I can almost see his face. It is White, chiseled, clean shaven, unmistakably the countenance of an old-stock Anglo-American who can trace his roots back to the original British colonies. One of his ancestors signed the Declaration of Independence, and voted for his state to ratify the 1789 U.S. Constitution. Another ancestor was a New England pastor who was one of the earliest abolitionists. It goes without saying that he is a Christian, probably from a mainline Protestant denomination, but possibly Catholic or Evangelical; a faithful churchgoer, but not a fanatic.

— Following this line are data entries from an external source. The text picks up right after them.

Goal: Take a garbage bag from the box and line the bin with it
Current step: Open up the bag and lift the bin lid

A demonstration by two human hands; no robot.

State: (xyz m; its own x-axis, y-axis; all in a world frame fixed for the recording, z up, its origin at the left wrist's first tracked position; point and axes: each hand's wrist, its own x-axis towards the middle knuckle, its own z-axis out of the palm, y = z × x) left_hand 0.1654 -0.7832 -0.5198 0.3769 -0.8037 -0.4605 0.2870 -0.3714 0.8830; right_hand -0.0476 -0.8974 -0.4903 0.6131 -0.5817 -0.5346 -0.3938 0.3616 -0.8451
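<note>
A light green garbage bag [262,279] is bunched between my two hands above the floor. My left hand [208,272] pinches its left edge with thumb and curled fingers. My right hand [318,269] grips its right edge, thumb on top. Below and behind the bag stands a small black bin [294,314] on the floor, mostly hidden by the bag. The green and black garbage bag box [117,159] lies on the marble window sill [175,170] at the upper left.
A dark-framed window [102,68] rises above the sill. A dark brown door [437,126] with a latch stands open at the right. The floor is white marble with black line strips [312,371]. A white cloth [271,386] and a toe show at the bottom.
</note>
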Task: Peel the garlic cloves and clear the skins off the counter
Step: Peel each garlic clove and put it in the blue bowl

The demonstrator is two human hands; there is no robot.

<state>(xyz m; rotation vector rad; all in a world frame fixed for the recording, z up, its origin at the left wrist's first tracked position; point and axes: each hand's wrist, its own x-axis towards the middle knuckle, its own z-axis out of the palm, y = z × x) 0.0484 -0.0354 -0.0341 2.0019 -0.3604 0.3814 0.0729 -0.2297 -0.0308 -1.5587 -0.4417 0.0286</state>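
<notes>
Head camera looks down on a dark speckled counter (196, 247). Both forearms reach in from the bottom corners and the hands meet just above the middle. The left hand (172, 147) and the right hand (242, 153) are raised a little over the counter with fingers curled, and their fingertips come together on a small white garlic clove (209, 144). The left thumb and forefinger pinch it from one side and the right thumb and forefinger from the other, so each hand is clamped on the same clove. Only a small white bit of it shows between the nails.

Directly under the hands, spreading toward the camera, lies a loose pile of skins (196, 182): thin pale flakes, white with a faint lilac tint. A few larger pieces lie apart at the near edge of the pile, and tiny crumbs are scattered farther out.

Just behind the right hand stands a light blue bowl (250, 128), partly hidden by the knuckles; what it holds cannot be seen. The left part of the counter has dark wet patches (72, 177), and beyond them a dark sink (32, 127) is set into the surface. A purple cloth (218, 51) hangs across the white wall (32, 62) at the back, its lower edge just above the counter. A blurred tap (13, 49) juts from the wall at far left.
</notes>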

His more recent forerunners have all been well-to-do, respectable businessmen, had distinguished military careers, or served as the more genial sort of Republican officeholder. He is proud that his grandfather was a senator who voted to censure Wisconsin Senator Joe McCarthy back in 1954. He himself may have served in the Army or the U.S. Marines in Iraq or Afghanistan, and while he takes obvious pride in that part of his life, he doesn’t see a need to shout about it, instead putting his energy into promoting veterans’ interests in Congress. A solid Republican, he served as an elector for George W. Bush in 2000 and reliably votes for low taxes and a smaller federal government. The best way to help the poor is to help them stand on their own two feet, he believes, and to that end, he devotes much of his limited free time to volunteering in a homeless shelter, where he provides job coaching to men and women alike. He supported civil unions rather than marriage equality for homosexuals, but came around to the latter position because he believes marriage helps support strong families and a healthy society.
He spoke out early and forcefully against Trump in 2016, throwing his support to Jeb Bush all the way to the convention. During the general election campaign that year, he was all but silent; when a local reporter from his district cornered him, he reluctantly said he was supporting his party’s nominee like always, a position he swiftly came to regret. In the four years that followed, he was a constant thorn in Trump’s side, earning his own derogatory nickname, something along the lines of “Stuffy Smith,” and a torrent of vicious presidential tweets after he voted for the first impeachment. He shrugged off the resulting death threats and beat the far-right “populist” challenger Trump sent to take him down, albeit only barely. The threats against him and his wife and children grew so specific and blood-curdling after he publicly denounced the Big Lie and the attack on the Capitol and voted for Trump’s second impeachment that he sold the house that had been in his family for over a century and moved the people he cared about to a secret location.
When he throws his hat in the ring in ’24 or ’28, he will make a speech that instantly electrifies the race on the Republican side, denouncing Trump and his wanna-be successors in ringing terms for their cruelty and their grotesque lies, which are “the opposite of everything we stand for as Republicans, as conservatives, as Americans. The hatred and violence they have deliberately sown, the racism and demagoguery with which they have flooded our Republic, have left an indelible stain on our great nation, and must be turned back if we are to survive as one people.” The MAGA candidate, whether Trump himself or one of his imitators, will vow to crush him, and go on to win the Iowa Republican caucus by an overwhelming margin, causing many in the media to declare the contest over before it has begun. But then he will win the New Hampshire Republican primary in an upset, and go on to fight the MAGA candidate state by state, almost precinct by precinct. In Mobile, Alabama, a Q-Anon inspired gunman will miss him by about an inch, provoking the MAGA candidate to sneer something about “Second Amendment people.” For his part, he will coolly paraphrase Teddy Roosevelt’s remark after the former president survived a 1912 assassination attempt about feeble minds being swayed by evil words. This will further enrage the MAGA mob, and one of the so-called “national conservative” intellectuals will refuse to apologize for a column praising the would-be assassin. But their fury will be in vain, as he goes on to accept the Republican nomination with an old-fashioned stemwinder of a speech denouncing the “farcical rerun of twentieth-century fascist movements” that had temporarily taken over his beloved Republican Party. He will ride the acclaim from this speech all the way to Election Day, when, following courteous but passionate debates with his Democratic rival, he will be chosen the next President of the United States, vanquishing the MAGA threat and beginning a new era of revived democracy for the country.
But there are no signs of him. Perhaps he was only ever a myth.